_What the exercise asks_
Transcribe the material from its first line onward, ending with the line that contains "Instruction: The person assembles" and adding nothing beyond it.

_Source data_
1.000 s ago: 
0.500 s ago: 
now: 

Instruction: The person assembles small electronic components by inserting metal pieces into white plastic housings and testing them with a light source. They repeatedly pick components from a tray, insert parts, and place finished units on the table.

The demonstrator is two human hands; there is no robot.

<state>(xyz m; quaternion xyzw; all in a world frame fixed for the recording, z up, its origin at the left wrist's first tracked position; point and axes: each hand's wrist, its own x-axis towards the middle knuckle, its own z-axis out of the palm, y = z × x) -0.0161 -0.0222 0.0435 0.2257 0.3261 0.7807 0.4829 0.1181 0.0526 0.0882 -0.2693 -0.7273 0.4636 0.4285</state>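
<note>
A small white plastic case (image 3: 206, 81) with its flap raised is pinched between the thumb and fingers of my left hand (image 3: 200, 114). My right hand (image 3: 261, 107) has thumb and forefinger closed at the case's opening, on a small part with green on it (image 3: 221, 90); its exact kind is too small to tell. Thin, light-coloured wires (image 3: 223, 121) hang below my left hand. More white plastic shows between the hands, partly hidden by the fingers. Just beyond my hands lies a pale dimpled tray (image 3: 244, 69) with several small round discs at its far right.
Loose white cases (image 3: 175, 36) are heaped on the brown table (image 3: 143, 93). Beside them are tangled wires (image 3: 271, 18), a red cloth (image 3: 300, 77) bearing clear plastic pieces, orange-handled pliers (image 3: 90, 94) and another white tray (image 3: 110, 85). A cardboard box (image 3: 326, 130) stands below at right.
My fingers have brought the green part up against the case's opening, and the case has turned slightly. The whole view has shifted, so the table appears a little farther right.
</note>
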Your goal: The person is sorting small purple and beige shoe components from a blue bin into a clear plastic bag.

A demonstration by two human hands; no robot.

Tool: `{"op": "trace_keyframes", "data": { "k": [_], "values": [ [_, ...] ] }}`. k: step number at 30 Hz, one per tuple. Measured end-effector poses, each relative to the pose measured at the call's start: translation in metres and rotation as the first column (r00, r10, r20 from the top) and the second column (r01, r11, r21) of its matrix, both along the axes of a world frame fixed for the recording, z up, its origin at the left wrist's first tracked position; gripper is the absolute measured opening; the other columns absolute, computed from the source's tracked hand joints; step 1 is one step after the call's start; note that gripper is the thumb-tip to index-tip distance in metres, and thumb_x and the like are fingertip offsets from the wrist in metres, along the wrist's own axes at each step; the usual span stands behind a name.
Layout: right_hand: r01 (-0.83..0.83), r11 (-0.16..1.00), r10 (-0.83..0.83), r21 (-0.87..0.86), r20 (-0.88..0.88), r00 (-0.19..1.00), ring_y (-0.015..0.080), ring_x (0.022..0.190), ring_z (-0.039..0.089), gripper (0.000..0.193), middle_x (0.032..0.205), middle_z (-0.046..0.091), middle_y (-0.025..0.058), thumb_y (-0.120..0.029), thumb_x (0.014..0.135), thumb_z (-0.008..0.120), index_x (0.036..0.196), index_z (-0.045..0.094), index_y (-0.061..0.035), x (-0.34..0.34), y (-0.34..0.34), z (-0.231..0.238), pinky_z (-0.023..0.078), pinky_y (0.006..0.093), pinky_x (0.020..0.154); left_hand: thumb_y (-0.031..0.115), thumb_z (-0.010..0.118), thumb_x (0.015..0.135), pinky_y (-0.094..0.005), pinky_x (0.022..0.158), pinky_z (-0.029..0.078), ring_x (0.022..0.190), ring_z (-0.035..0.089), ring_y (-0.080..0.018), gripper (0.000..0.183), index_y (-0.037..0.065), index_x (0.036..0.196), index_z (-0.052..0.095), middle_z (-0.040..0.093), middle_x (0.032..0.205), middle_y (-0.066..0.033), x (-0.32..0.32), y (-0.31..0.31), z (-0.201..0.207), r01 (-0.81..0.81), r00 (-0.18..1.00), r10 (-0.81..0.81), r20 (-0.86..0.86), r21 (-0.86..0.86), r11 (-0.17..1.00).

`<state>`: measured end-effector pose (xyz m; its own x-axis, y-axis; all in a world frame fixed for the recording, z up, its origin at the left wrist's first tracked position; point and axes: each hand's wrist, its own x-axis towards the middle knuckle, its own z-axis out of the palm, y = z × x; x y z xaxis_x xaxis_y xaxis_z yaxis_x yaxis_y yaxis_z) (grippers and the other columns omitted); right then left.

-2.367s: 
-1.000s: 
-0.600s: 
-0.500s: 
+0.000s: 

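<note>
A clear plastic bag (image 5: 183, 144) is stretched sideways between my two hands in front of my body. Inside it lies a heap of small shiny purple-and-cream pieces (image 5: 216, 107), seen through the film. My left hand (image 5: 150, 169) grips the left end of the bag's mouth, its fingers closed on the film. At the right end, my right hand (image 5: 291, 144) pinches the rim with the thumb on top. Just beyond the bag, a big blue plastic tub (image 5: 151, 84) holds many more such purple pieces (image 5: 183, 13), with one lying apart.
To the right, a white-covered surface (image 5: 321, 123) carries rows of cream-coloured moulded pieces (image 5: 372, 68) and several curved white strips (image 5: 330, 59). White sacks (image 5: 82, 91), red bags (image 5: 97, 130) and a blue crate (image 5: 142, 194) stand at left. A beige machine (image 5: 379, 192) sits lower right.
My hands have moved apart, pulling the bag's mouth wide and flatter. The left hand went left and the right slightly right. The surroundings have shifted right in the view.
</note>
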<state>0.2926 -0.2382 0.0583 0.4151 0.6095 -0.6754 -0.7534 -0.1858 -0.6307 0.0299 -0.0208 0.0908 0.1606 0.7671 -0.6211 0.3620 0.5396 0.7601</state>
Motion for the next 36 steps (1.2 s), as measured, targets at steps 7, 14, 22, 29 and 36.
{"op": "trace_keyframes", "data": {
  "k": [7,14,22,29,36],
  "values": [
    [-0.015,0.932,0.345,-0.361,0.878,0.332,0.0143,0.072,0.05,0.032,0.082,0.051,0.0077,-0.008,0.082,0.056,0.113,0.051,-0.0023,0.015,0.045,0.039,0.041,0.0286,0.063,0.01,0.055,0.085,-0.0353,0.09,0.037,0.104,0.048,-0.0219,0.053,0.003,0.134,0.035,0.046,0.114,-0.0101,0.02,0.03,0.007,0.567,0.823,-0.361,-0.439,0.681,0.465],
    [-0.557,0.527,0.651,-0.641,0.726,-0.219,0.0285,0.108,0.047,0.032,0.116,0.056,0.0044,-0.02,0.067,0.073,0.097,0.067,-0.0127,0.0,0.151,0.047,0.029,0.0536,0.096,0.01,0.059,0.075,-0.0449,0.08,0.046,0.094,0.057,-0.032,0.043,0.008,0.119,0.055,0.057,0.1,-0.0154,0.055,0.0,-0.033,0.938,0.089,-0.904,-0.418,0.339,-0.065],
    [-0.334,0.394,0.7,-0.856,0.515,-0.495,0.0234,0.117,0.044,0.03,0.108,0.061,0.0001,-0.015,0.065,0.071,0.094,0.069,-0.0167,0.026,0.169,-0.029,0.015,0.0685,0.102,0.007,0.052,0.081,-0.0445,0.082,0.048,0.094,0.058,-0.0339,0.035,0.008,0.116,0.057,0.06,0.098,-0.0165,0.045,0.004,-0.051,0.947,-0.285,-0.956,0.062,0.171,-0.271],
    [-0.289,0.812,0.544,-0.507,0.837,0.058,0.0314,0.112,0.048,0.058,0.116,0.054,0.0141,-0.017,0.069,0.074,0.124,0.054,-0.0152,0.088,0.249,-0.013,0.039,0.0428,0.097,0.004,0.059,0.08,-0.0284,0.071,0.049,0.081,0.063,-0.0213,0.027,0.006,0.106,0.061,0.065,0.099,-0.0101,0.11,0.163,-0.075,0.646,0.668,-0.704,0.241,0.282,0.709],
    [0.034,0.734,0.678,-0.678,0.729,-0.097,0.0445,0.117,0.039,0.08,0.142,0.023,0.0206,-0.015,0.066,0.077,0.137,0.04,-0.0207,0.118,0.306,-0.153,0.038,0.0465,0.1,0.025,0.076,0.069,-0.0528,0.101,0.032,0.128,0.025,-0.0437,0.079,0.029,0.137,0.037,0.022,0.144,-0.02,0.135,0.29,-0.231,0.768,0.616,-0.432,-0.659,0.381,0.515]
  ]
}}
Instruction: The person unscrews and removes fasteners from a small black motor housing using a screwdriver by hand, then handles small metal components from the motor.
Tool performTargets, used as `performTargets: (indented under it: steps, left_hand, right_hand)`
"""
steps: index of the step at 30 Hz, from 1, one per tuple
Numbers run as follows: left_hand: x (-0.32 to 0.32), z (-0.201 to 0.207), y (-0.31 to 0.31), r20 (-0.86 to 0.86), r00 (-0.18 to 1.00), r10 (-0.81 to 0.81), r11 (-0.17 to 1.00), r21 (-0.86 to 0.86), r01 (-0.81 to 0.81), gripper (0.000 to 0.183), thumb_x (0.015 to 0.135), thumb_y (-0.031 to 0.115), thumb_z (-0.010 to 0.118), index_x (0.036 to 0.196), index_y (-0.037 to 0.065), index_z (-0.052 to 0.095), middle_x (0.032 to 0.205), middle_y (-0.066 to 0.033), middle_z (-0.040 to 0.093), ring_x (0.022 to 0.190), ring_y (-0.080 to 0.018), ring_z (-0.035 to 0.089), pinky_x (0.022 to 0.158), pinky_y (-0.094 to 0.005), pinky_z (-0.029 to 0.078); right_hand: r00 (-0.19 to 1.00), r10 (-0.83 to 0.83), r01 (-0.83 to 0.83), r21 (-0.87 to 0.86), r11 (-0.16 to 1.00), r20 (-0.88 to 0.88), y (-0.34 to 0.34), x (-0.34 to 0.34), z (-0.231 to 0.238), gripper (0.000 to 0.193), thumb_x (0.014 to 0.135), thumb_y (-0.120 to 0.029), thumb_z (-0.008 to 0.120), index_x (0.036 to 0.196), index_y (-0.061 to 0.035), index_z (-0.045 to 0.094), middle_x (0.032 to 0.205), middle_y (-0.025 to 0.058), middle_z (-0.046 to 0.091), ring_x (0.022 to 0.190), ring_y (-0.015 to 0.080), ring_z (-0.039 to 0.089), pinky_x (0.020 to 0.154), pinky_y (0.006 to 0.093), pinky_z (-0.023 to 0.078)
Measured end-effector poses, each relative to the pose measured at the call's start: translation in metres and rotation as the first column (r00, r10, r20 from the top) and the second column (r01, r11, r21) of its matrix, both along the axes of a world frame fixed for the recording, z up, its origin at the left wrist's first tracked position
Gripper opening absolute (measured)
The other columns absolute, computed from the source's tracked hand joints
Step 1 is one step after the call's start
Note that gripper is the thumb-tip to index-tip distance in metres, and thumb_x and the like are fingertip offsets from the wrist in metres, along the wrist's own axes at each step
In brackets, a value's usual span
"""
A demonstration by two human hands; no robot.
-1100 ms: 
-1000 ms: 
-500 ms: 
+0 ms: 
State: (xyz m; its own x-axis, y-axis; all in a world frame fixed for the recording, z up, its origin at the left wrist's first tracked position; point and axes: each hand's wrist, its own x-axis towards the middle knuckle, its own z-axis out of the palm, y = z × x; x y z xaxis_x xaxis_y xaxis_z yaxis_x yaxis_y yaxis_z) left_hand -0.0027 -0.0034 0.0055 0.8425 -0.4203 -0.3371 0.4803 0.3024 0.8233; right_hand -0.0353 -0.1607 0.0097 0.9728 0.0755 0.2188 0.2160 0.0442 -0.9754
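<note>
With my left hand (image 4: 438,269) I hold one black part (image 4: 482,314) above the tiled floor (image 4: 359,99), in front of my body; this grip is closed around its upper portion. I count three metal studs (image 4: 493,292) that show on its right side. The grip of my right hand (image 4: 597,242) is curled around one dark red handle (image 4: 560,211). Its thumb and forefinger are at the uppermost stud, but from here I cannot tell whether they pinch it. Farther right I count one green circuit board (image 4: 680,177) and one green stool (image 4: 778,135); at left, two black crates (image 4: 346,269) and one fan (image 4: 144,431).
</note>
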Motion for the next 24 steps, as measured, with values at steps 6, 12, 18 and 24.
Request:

_Output below_
1.000 s ago: 
0.500 s ago: 
now: 

Instruction: The person assembles small electronic components by inserting metal pieces into white plastic housings and testing them with a light source. They repeatedly pick components from a tray, insert parts, and place finished units on the table.

The answer has been given in its entirety.